**EXERCISE DIRECTIONS:**
Retype every entry word for word. Omit the pictures.

╭─ DATA SHOWN

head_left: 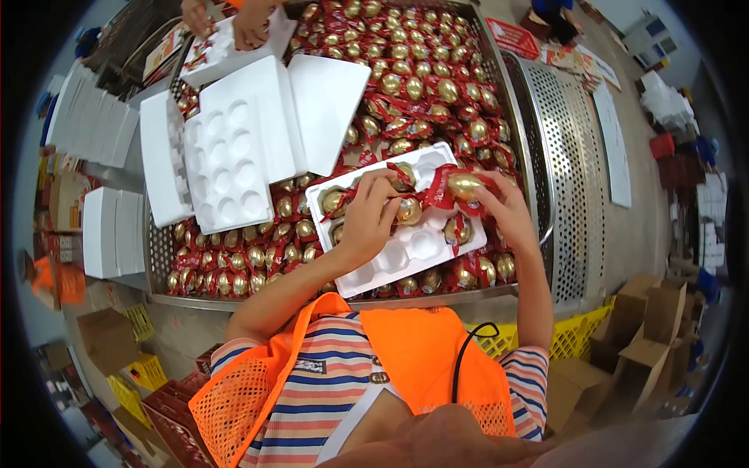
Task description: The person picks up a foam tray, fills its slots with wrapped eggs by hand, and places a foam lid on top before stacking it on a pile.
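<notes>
A white foam tray (360,278) with round hollows lies tilted on a heap of eggs in gold-and-red wrappers. My left hand (368,212) reaches over its left half, fingers bent and closed on a gold-wrapped egg (408,210) at the tray's middle. Between the thumb and fingers of my right hand (505,209) is another wrapped egg (465,186), its red wrapper end pointing left above the tray. One more egg (458,230) sits in a hollow at the right, below my right hand. Several hollows along the near side hold nothing.
Wrapped eggs (421,70) fill the large metal bin (499,295). More foam trays (226,168) and a flat foam lid (328,101) lie on them at left. Another person's hands (251,25) work over a foam box at the back. Cardboard boxes (647,343) stand at right.
</notes>
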`<control>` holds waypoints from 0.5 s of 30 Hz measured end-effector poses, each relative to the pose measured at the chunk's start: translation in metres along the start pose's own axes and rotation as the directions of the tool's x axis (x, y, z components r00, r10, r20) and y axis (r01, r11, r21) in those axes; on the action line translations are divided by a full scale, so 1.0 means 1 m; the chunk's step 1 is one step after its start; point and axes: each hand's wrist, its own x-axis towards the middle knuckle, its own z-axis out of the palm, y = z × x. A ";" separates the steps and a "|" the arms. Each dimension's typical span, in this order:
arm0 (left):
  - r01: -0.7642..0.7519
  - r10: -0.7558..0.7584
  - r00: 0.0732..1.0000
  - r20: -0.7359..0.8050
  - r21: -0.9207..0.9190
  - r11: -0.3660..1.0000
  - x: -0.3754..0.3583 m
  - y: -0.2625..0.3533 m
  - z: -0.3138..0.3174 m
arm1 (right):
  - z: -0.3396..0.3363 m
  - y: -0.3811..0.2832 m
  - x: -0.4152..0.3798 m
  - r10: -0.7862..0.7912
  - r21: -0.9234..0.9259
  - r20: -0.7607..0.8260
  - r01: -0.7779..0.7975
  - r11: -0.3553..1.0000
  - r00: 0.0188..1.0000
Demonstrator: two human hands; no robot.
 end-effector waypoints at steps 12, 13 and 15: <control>0.504 -0.631 0.737 0.241 -0.818 0.276 0.006 -0.005 -0.053 | -0.009 -0.030 0.005 -0.074 0.053 0.094 0.069 0.996 0.993; 0.507 -0.612 0.743 0.272 -0.825 0.249 0.007 -0.005 -0.057 | -0.009 -0.030 0.006 -0.085 0.014 0.131 0.084 0.996 0.988; 0.505 -0.580 0.755 0.304 -0.835 0.219 0.009 -0.005 -0.062 | -0.009 -0.034 0.005 -0.050 -0.070 0.167 0.062 0.996 0.985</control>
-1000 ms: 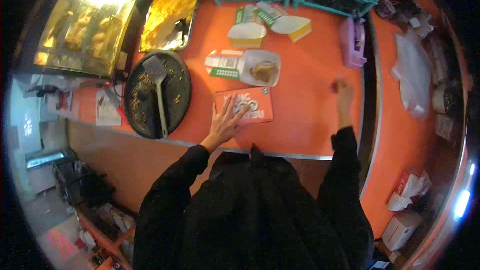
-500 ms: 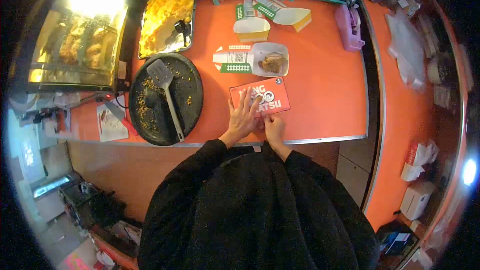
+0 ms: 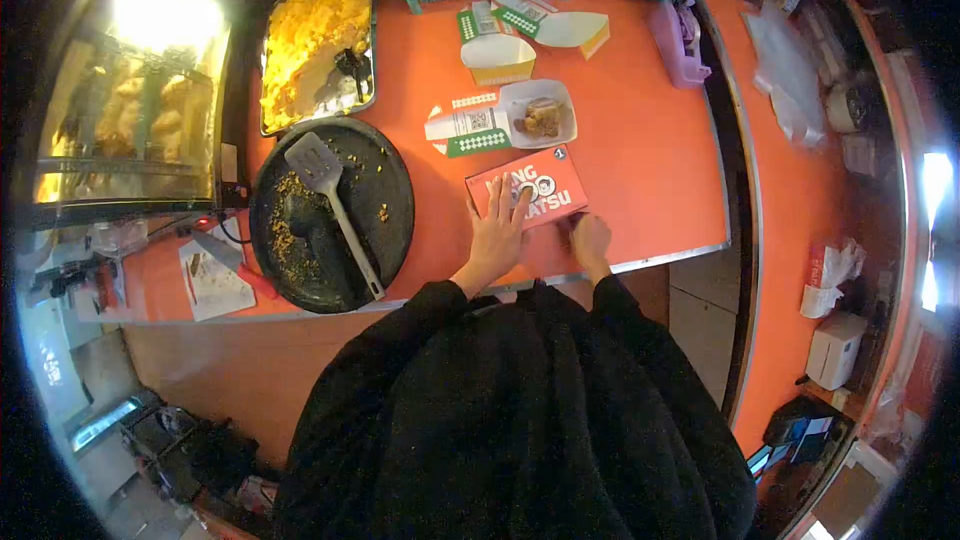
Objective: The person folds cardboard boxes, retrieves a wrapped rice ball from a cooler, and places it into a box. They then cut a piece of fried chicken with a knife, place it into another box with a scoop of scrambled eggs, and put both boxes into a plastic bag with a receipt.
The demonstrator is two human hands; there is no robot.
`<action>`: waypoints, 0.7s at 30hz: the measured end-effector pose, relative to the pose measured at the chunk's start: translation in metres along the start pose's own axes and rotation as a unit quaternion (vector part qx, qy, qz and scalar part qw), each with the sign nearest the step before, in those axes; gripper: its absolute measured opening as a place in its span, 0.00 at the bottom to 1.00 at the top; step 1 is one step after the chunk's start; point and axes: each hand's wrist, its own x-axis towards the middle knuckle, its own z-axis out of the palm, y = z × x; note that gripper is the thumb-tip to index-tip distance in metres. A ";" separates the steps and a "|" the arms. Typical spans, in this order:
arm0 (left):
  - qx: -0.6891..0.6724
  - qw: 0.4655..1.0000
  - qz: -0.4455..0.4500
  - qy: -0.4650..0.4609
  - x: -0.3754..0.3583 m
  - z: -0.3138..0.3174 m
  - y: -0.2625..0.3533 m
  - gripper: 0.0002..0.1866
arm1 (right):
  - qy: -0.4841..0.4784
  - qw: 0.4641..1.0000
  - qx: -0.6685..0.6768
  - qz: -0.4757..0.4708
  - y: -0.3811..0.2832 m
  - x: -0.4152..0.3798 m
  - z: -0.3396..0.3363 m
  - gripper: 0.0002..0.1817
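Note:
A closed red box [image 3: 562, 176] with white lettering lies on the orange counter in front of me. My left hand [image 3: 495, 245] rests flat on its lid, fingers spread. Close to the box's near right edge, my right hand [image 3: 592, 240] is closed; whatever its fingers hold, if anything, is hidden. Just beyond the box sits an open paper food box [image 3: 570, 125] with a piece of brown food [image 3: 541, 118] inside, its printed lid folded out to the left.
Left of my hands, a grey spatula [image 3: 348, 230] lies across a round black pan [image 3: 402, 202] with crumbs. Behind it stands a metal tray [image 3: 372, 90] of yellow food. A red-handled knife [image 3: 262, 285], two more open food boxes [image 3: 498, 70] and a purple tape dispenser [image 3: 680, 58] are around.
My right hand has moved rightward along the near edge of the red box, away from my left hand. The left hand stays on the lid. The camera view has shifted and turned slightly.

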 end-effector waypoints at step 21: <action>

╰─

**TASK OUTPUT:**
head_left: 
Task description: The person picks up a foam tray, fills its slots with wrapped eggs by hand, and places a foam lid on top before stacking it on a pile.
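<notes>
A white foam tray (360,278) with round hollows lies tilted on a heap of eggs in gold-and-red wrappers. My left hand (368,212) reaches over its left half, fingers bent and closed on a gold-wrapped egg (408,210) at the tray's middle. Between the thumb and fingers of my right hand (505,209) is another wrapped egg (465,186), its red wrapper end pointing left above the tray. One more egg (458,230) sits in a hollow at the right, below my right hand. Several hollows along the near side hold nothing.
Wrapped eggs (421,70) fill the large metal bin (499,295). More foam trays (226,168) and a flat foam lid (328,101) lie on them at left. Another person's hands (251,25) work over a foam box at the back. Cardboard boxes (647,343) stand at right.
</notes>
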`<control>` holds waypoints from 0.5 s of 30 Hz measured end-effector poses, each relative to the pose measured at the chunk's start: translation in metres along the start pose's own axes and rotation as the directions of the tool's x axis (x, y, z components r00, r10, r20) and y axis (r01, r11, r21) in those axes; on the action line translations are divided by a full scale, so 1.0 means 1 m; the chunk's step 1 is one step after its start; point and axes: each hand's wrist, its own x-axis towards the middle knuckle, its own z-axis out of the palm, y = z × x. A ";" separates the steps and a "|" the arms. Each dimension's typical span, in this order:
arm0 (left):
  - r01: -0.7642..0.7519
  - r10: -0.7558..0.7584
  - r00: 0.0732..1.0000
  - r20: -0.7359..0.8050
  - r21: -0.9207..0.9190
  - r11: -0.3660..1.0000
  - x: -0.3754..0.3583 m
  - y: -0.2625..0.3533 m
  - z: -0.3138..0.3174 m
arm1 (right):
  - z: -0.3396..0.3363 m
  - y: -0.3811..0.2832 m
  - x: -0.4152..0.3798 m
  - r10: -0.7862..0.7912
  - r21: -0.9234..0.9259
  - r20: -0.7607..0.8260
  - r01: -0.7779..0.7975
  - r11: -0.3553..1.0000
  - r00: 0.0188..1.0000
Demonstrator: two human hands; no robot.
 end-effector waypoints at steps 12, 13 and 15: <control>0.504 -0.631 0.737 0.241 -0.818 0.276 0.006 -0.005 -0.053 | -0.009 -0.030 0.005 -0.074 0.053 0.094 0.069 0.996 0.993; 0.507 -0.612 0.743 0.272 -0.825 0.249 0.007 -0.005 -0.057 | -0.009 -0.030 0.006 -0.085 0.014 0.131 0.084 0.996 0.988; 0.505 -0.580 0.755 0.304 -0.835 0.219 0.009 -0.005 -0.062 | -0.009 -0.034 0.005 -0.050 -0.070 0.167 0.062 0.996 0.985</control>
-1000 ms: 
-500 ms: 
+0 ms: 
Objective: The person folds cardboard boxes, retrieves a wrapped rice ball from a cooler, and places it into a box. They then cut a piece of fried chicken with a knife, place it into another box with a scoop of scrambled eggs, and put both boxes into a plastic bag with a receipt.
The demonstrator is two human hands; there is no robot.
`<action>`: waypoints, 0.7s at 30hz: the measured end-effector pose, relative to the pose measured at the chunk's start: translation in metres along the start pose's own axes and rotation as a unit quaternion (vector part qx, qy, qz and scalar part qw), each with the sign nearest the step before, in those axes; gripper: its absolute measured opening as a place in its span, 0.00 at the bottom to 1.00 at the top; step 1 is one step after the chunk's start; point and axes: each hand's wrist, its own x-axis towards the middle knuckle, its own z-axis out of the palm, y = z × x; note that gripper is the thumb-tip to index-tip distance in metres. A ";" separates the steps and a "|" the arms. Typical spans, in this order:
arm0 (left):
  - qx: -0.6891..0.6724
  - qw: 0.4655..1.0000
  - qz: -0.4455..0.4500
  - qy: -0.4650..0.4609
  - x: -0.3754..0.3583 m
  - z: -0.3138..0.3174 m
  - y: -0.2625..0.3533 m
  - gripper: 0.0002..0.1866
arm1 (right):
  - qy: -0.4841..0.4784
  - qw: 0.4641..1.0000
  - qx: -0.6685..0.6768
  - qz: -0.4757..0.4708
  - y: -0.3811..0.2832 m
  - x: -0.4152..0.3798 m
  - z: -0.3396..0.3363 m
  - gripper: 0.0002..0.1817
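Note:
A closed red box [image 3: 562, 176] with white lettering lies on the orange counter in front of me. My left hand [image 3: 495, 245] rests flat on its lid, fingers spread. Close to the box's near right edge, my right hand [image 3: 592, 240] is closed; whatever its fingers hold, if anything, is hidden. Just beyond the box sits an open paper food box [image 3: 570, 125] with a piece of brown food [image 3: 541, 118] inside, its printed lid folded out to the left.
Left of my hands, a grey spatula [image 3: 348, 230] lies across a round black pan [image 3: 402, 202] with crumbs. Behind it stands a metal tray [image 3: 372, 90] of yellow food. A red-handled knife [image 3: 262, 285], two more open food boxes [image 3: 498, 70] and a purple tape dispenser [image 3: 680, 58] are around.
My right hand has moved rightward along the near edge of the red box, away from my left hand. The left hand stays on the lid. The camera view has shifted and turned slightly.
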
 end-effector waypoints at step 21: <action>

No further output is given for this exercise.